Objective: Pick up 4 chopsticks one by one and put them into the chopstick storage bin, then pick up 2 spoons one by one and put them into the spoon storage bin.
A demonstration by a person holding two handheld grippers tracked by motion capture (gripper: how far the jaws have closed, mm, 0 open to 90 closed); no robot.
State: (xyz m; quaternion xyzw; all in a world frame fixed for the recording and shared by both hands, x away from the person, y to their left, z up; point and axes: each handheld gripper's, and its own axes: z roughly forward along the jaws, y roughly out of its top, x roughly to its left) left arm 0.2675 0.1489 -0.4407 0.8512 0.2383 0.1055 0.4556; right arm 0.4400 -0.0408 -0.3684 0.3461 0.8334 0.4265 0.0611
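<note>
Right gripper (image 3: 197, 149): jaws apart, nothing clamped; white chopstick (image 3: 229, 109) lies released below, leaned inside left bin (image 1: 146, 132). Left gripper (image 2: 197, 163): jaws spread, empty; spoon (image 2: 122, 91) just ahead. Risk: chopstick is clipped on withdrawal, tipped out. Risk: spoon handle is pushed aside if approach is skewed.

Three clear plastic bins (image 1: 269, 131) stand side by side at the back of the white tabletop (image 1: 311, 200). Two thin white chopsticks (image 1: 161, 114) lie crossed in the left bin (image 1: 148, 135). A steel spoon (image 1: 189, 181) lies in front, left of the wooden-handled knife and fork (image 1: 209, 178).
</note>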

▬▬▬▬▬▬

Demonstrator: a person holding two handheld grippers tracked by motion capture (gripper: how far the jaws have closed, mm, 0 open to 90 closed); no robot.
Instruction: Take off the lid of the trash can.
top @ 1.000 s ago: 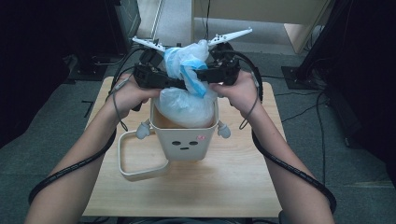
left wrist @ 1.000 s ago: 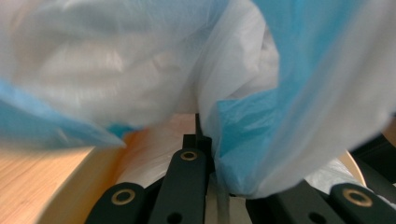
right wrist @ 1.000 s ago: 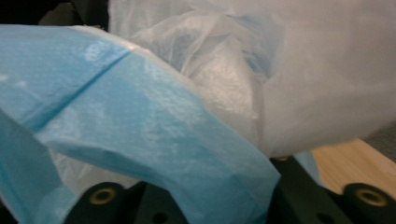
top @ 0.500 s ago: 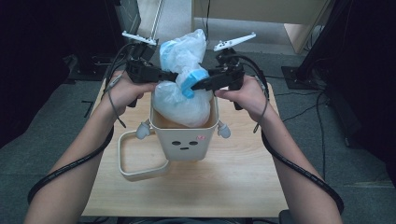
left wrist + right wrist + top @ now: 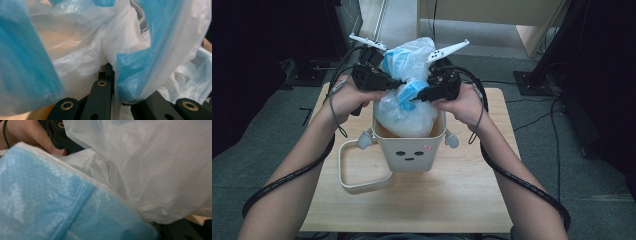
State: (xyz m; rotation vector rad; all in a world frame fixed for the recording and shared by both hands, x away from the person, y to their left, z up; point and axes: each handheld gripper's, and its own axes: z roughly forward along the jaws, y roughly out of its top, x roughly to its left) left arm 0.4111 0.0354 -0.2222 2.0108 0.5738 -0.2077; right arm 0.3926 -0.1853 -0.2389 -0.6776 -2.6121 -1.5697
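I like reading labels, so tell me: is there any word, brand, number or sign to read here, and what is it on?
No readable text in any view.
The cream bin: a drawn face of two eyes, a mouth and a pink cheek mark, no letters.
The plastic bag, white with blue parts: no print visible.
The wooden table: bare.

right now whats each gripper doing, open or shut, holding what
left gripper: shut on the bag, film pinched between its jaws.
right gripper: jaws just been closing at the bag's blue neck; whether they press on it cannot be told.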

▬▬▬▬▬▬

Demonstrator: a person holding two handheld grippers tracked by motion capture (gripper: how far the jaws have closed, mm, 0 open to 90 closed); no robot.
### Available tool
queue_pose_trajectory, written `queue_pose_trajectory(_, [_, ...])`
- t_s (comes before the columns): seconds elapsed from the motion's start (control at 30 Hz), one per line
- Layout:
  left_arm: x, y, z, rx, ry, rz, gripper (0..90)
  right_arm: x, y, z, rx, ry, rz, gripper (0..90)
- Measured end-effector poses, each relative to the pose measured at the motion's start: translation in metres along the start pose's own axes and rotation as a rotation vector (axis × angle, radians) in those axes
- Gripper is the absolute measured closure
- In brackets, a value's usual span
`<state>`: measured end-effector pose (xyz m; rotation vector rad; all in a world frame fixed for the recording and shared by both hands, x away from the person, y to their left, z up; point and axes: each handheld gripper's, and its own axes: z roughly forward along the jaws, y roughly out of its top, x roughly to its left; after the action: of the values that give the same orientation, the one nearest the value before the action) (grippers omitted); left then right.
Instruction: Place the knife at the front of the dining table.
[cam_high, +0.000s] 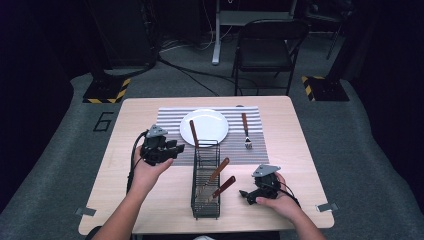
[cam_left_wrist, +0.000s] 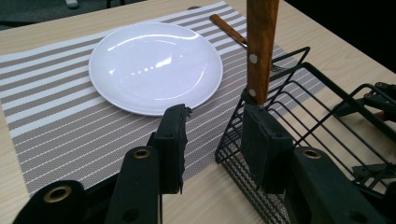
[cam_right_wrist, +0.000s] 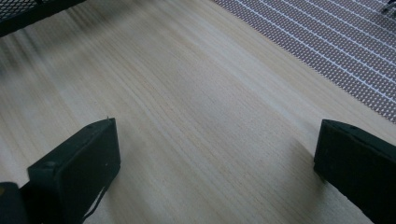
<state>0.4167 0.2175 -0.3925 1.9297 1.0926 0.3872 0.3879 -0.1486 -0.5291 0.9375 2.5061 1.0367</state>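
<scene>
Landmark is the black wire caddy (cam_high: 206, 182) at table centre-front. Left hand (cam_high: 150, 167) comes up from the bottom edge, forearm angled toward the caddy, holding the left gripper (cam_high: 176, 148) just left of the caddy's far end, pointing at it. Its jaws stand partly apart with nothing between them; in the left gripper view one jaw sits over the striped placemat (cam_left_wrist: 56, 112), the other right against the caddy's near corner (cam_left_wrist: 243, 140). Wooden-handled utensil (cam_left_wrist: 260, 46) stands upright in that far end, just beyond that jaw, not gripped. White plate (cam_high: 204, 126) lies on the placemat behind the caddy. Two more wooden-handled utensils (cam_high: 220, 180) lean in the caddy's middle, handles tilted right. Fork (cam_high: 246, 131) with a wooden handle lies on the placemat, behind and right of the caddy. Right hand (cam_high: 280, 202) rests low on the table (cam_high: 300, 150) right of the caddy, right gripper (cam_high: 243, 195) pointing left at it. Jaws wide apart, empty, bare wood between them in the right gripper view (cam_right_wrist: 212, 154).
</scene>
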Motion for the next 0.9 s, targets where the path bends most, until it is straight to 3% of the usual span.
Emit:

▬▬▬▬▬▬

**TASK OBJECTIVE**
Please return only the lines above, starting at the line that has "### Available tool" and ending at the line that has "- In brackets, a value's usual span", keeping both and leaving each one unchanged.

**WRITTEN ANSWER**
### Available tool
queue_pose_trajectory, written `queue_pose_trajectory(_, [_, ...])`
- t_s (comes before the columns): seconds elapsed from the motion's start (control at 30 Hz), one per line
- Layout:
  left_arm: x, y, z, rx, ry, rz, gripper (0..90)
  right_arm: x, y, z, rx, ry, rz, gripper (0..90)
- Measured end-effector poses, each relative to the pose measured at the motion's start: translation in metres along the start pose's own axes and rotation as a rotation vector (axis × angle, radians) in those axes
- Gripper is the absolute measured closure
- In brackets, a value's usual span

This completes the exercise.